Veio o Poeta de mão dada com a Poesia, apesar de ser ela, parece, a amada que habita o cume das altas montanhas, enquanto ele, a seus pés, se auto-esmaga. Ela acompanhou-o até aqui, até uma compreensão física da morte – o fechamento de Ramos Rosa em si mesmo, que afinal é o fechamento do próprio Herberto, ou a “maneira cega” de morrer – assim também se cerram portas e janelas, no penúltimo poema. O único estilo para a receção da morte desses que “estão a morrer de todas as maneiras” é a “maneira cega”, o ponto zero do conhecimento, o do perpétuo iniciando, ou nem isso.
Poemas canhotos, um título atroz, difícil de pronunciar, que argumenta contra Deus alguns impactos de Demónio. É mais comum sermos bons do que maus; mesmo quando somos maus, nunca o somos a ponto de luciferinamente condenar Deus. Mas é isso o que tramam os Poemas canhotos, falhando evidentemente a carga maléfica em razão do ateísmo. Só um crente se pode erguer contra o Criador. Corrigindo a mão, também é verdade que o Ateísmo é uma crença. É pois nessa religião que o Canhoto se ergue, ciente de que se ergue da cultura tradicional portuguesa. Vários poemas, entre eles primeiro e último, são rimas em redondilha maior, a revelar o rio camoniano da sua formação literária.
Não são novidades absolutas, mas trata-se de maneiras menos usuais de praticar os poemas em Herberto Helder. É claro que as rimas e as redondilhas, sendo praticadas pelos eruditos, conservam o espírito popular, e a temática do canhoto abre mesmo as portas ao estudo do folclore do Diabo na sua obra. Acrescentemos a estes tópicos herbertianos menos familiares o facto de em vários poemas surgir uma voz feminina, mulher que dialoga ou assume a fala monológica e pouco falta para concluir. O pouco é muito intenso e resume-se na sua autoanálise: dessem-lhe o Nobel, o Camões, o Pessoa, tivessem-lhe dado o mundo todo e o tudo seria nada, pois a sua fome permaneceria insaciada. Fome de quê? E de que havia de ter fome quem cresceu e morreu criança órfã?

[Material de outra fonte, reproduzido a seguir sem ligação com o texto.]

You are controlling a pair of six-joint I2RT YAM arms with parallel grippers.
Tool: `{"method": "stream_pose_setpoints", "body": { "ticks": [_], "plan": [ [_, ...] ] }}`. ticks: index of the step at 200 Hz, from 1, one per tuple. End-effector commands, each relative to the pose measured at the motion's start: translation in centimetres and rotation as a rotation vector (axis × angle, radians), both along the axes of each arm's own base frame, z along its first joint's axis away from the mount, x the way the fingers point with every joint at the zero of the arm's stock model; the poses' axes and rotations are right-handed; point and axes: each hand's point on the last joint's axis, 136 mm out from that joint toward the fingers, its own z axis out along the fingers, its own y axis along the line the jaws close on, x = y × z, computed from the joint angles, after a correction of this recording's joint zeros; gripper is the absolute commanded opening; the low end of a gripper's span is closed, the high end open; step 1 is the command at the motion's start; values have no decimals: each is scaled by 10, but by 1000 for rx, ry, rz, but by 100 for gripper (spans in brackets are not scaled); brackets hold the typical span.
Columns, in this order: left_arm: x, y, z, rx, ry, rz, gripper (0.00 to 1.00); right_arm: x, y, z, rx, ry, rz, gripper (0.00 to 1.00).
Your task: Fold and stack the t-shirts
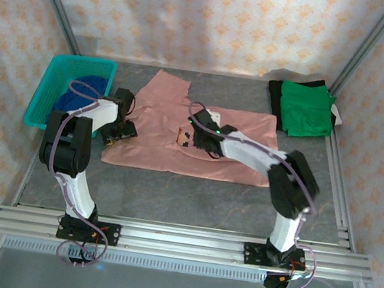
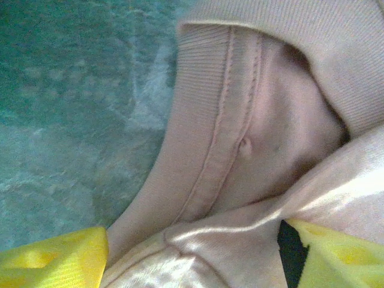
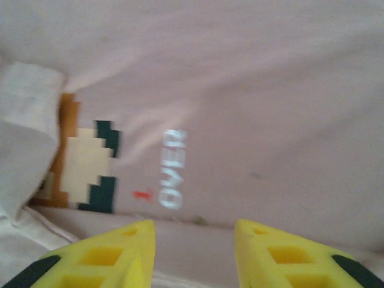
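One tee looks done: the green t-shirt (image 1: 307,114) lies folded, upper right. The pink t-shirt (image 1: 158,103) sprawls across the desk (image 1: 191,198), partly folded; the blue t-shirt (image 1: 69,100) waits in the basket (image 1: 42,91). Left jaws gape astride pink cloth; right jaws half-open, empty.

The dusty-pink t-shirt (image 2: 258,132) is spreading across the frame from 12 round to 6 o'clock. Its ribbed collar band (image 2: 198,120) is curving down from 12 toward 7, with a stitched seam running alongside. The mottled tabletop (image 2: 72,102) is showing from 8 to 11 o'clock. The left gripper (image 2: 195,258) is holding its yellow fingers (image 2: 54,261) wide apart at 7 and 5 o'clock, with pink cloth lying bunched between them.
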Motion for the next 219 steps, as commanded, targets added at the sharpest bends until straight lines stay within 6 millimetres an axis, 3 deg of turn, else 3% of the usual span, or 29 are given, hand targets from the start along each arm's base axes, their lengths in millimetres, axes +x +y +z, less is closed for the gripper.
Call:
{"method": "stream_pose_setpoints", "body": {
  "ticks": [1,22,53,90,131,154,183,219],
  "plan": [
    [-3,-11,36,36,-52,-45,81,-27,-72,-13,-88,33,-177,41],
    [-11,-36,37,-2,-79,-96,85,-52,-113,-48,-83,132,-282,40],
    [-32,-42,2,-53,-34,-56,85,-79,-157,-81,-98,255,-429,33],
    [-71,-27,-26,-64,24,51,84,-95,-185,-88,1,266,-547,31],
    [-91,-19,-26,-45,29,77,84,-116,-206,-77,39,276,-674,31],
    [-89,-22,-23,-53,26,55,84,-116,-192,-60,123,215,-630,33],
    [-81,-25,-19,-35,34,22,84,-79,-115,-16,213,74,-389,36],
    [-75,-23,-16,-18,29,14,84,-56,-37,-26,155,147,-226,33]
  ]
}}
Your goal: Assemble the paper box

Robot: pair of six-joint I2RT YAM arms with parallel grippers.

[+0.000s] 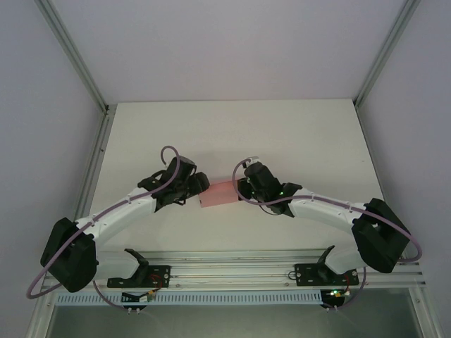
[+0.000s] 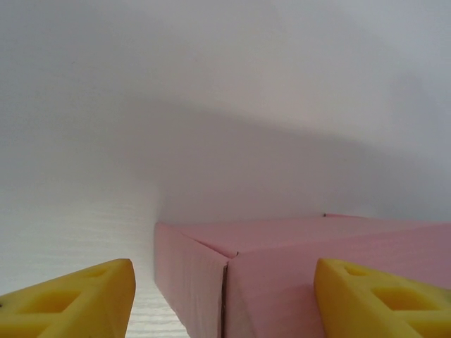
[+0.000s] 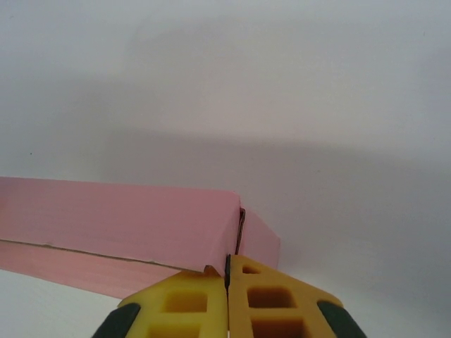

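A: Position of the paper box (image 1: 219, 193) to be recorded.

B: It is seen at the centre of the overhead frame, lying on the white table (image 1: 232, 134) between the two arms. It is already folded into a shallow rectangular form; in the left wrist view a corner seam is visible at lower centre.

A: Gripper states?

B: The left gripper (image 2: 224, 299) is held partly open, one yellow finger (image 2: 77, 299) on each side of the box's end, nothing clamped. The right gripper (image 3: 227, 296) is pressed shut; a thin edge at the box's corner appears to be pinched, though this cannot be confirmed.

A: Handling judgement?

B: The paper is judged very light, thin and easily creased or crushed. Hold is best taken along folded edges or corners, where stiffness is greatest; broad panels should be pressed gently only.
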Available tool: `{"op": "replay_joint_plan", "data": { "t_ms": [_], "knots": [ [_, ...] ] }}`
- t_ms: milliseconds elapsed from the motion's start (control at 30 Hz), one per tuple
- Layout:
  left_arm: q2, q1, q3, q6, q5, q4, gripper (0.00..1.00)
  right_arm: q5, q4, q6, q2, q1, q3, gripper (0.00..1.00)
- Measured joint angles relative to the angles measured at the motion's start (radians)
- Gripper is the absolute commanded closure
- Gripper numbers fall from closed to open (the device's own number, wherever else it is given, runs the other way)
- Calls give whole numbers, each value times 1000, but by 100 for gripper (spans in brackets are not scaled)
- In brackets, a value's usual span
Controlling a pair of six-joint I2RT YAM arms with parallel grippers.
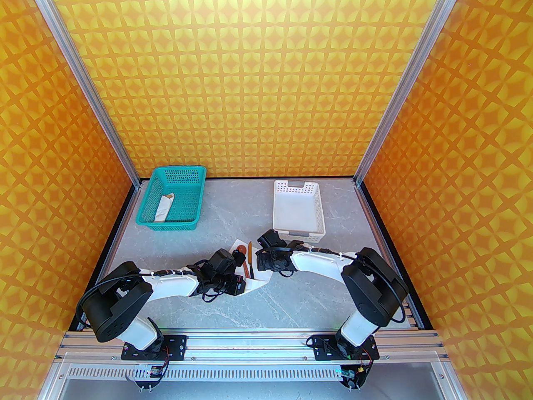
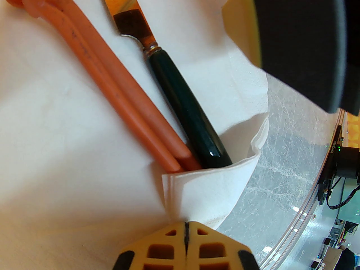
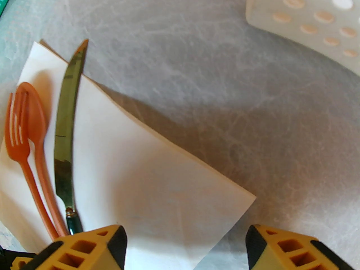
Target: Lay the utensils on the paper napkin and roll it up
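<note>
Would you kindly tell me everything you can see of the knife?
The knife has a slim, mirror-shiny blade reflecting orange, a small metal collar and a glossy dark handle. It lies flat on the white napkin beside the fork and spoon, its tip past the napkin's edge over the table. Its handle end is tucked under a napkin corner pinched by the left pincer.

This is a robot lab cell, not a home. A grey marble-look table (image 1: 233, 302) is boxed on three sides by orange patterned panels (image 1: 233, 77) held in aluminium posts (image 1: 85, 77). An aluminium rail (image 1: 250, 344) along the table's near edge carries a left arm (image 1: 166, 283) and a right arm (image 1: 320, 263), both with bare wiring. A teal basket (image 1: 149, 204) and a white basket (image 1: 278, 211) stand at the table's far end. Past the table's edge lies blurred workshop clutter (image 2: 341, 235).
</note>
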Motion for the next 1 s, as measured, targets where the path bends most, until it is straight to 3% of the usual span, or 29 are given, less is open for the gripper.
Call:
{"op": "replay_joint_plan", "data": {
  "t_ms": [267, 667, 1000],
  "knots": [
    [0, 0, 0, 0, 0, 0, 97, -37, 15, 9, 8, -8, 0, 34],
    [0, 0, 0, 0, 0, 0, 97, -204, 134, 58, 3, 16, -14, 35],
    [0, 0, 0, 0, 0, 0, 97, -305, 253, 145, -97, 16, -129, 38]
  ]
}}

Não leremos mais livros de Herberto Helder com textos novos (em princípio). Mas hão de aparecer textos dele que quase ninguém conhece, como o soneto “Larva”, publicado por ocasião de uma queima das fitas, amistosamente enviado por Luís Manuel Gaspar e que inserimos neste número da Revista Triplov . Herberto Helder era demasiado seletivo e elitista, mas a verdade é que ao estudo da obra não interessa só o que ele considerava digno de publicação e comentário. E nem todas as suas eleições foram dignas de prémio, caso do registo ortográfico próprio, que nada adianta e só serve para gerar confusão.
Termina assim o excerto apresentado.